On Wednesday, Donald Trump’s attorneys asked Congress to intervene in the dispute over classified documents. Trump’s legal team is headed by attorney Timothy Parlatore. Parlatore maintains that the DOJ misled the public and the courts regarding the sensitive memos that were at President Trump’s Mar-A-Lago estate.
Parlatore’s legal team sent a letter to Mike Turner, the current House Intelligence Committee Chairman, and also to the Gang of Eight, which is comprised of four members from the Senate and four members from the House of Representatives. The group is bipartisan, with 2 House members and 2 Senate members from each party. The group is briefed on intelligence matters by the executive branch.
The letter stated that last August’s unprecedented raid on Mar-a-Lago by the FBI was unnecessary and also shielded Congress from being alerted to a lax National Archives and Records Administration (NARA) security system. The letter accuses NARA of not being careful in its handling of secret documents, which can be seen in what took place. According to Trump’s attorneys, the group showed little regard for protecting national secrets when it boxed up classified documents and shipped them to the Florida compound. According to Just The News, Parlatore and his associates wrote,
“The solution to these issues is not a misguided, politically infected, and severely botched criminal investigation, but rather a legislative solution,
The “DOJ should be ordered to stand down, and the intelligence community should instead conduct an appropriate investigation and provide a full report to this Committee, as well as your counterparts in the Senate.”
The letter went on to point out that during Trump’s transition out of the Whitehouse NARA refused to assist him in the way it had Barack Obama, George W. Bush, Bill Clinton, George H.W. Bush, and Ronald Reagan. According to the letter, NARA securely moved the presidential records to temporary facilities that NARA leased from the General Services Administration (GSA) for the former presidents. But failed to provide the same help for President Trump.
The letter says that NARA’s refusal to help Trump was politically influenced and that when classified documents were found in Jimmy Carter’s possession, he was not subjected to a criminal probe,
“NARA, unfortunately, has become overtly political and declined to provide archival assistance to President Trump’s transition team. Interestingly, in its Press Statement, NARA cites every recent President after Jimmy Carter as having received the same assistance with “archival and security standards.” Yet, President Carter, the last President before President Trump not to receive archival assistance, found documents with classification markings in his home, which he returned to NARA (though apparently without an accompanying DOJ criminal probe).”
The letter went on to criticize the standards NARA uses when handling classified information, saying it fell short of how the military would handle secret documents,
“Our review of the boxes at NARA shows that White House institutional practices for the handling of classified materials — including declassification procedures — are inconsistent with how the intelligence community and military handles classified materials,” the lawyers wrote. “This is indicative of the staff’s packing processes and not any criminal intent by President Trump.”
The attorneys doled out harsh criticism to federal prosecutors questioning if they had worked with NARA to arrange a scandal while overlooking the loose protocols NARA used while handling the documents, which enabled documents to end up at Trump’s residence at Mar-a-Lago, both Joe Biden’s home and office, and Jimmy Carter’s facilities.
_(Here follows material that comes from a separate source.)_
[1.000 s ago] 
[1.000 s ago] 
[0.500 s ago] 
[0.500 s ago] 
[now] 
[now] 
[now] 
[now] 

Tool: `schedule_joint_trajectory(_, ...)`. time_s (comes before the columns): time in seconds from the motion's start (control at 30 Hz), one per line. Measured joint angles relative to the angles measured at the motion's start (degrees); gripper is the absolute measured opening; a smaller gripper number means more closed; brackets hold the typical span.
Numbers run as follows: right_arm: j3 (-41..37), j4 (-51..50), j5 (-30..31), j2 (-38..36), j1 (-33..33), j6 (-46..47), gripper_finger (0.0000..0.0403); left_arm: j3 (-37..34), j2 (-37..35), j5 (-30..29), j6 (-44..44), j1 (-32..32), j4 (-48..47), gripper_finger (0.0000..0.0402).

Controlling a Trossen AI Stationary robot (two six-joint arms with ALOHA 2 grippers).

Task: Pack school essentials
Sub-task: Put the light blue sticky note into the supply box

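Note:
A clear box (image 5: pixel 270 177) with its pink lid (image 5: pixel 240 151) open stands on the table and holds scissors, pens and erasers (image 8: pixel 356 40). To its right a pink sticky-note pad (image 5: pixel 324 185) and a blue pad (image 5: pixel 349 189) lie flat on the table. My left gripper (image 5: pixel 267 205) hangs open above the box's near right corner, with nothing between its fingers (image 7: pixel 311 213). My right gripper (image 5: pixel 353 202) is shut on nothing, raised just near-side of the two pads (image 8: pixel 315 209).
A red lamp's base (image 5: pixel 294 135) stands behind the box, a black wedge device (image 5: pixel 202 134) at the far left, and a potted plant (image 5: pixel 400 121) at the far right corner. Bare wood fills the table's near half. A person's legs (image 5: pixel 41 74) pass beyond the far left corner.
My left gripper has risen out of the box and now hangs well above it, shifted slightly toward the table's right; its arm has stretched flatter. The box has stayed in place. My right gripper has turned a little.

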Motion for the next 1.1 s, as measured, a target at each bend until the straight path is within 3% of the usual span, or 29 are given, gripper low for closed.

“Whether NARA’s departure from routine pack-out procedures for President Trump was intentional or a product of the compressed timeline, it did not take custody of the documents, and this made necessary the transfer of boxes of documents to President Trump’s heavily secured home at Mar-a-Lago,” the lawyers stated. “To be clear, had NARA offered President Trump the same assistance that it had provided to all previous Presidents, he would have accepted the offer, and there would have been no reason to transfer the documents to Mar-a-Lago.”
Although Trump offered to let the FBI search for records, they opted to raid his home instead. His lawyers determined that the DOJ was being intentionally combative while ignoring President Trump’s family’s constitutional rights,
“From the inception of this matter, rather than working cooperatively to ensure the return of all marked documents and correct any procedural failures, the DOJ team chose a path of aggressive combativeness. In doing so, it compromised the evidence, constitutional rights, and, in many instances, the professional ethics of its prosecutors.”
The letter questioned whether or not the DOJ made the judge aware that Trump had willingly offered to let the department search his home,
The DOJ “utterly failed to make an accurate presentation to the Magistrate Judge, thereby violating President Trump’s constitutional rights against an unreasonable search and seizure; the “DOJ likely concealed from the Judge that President Trump had offered his cooperation or that the DOJ team could have pursued a consensual search, as President Trump had essentially invited them to do.”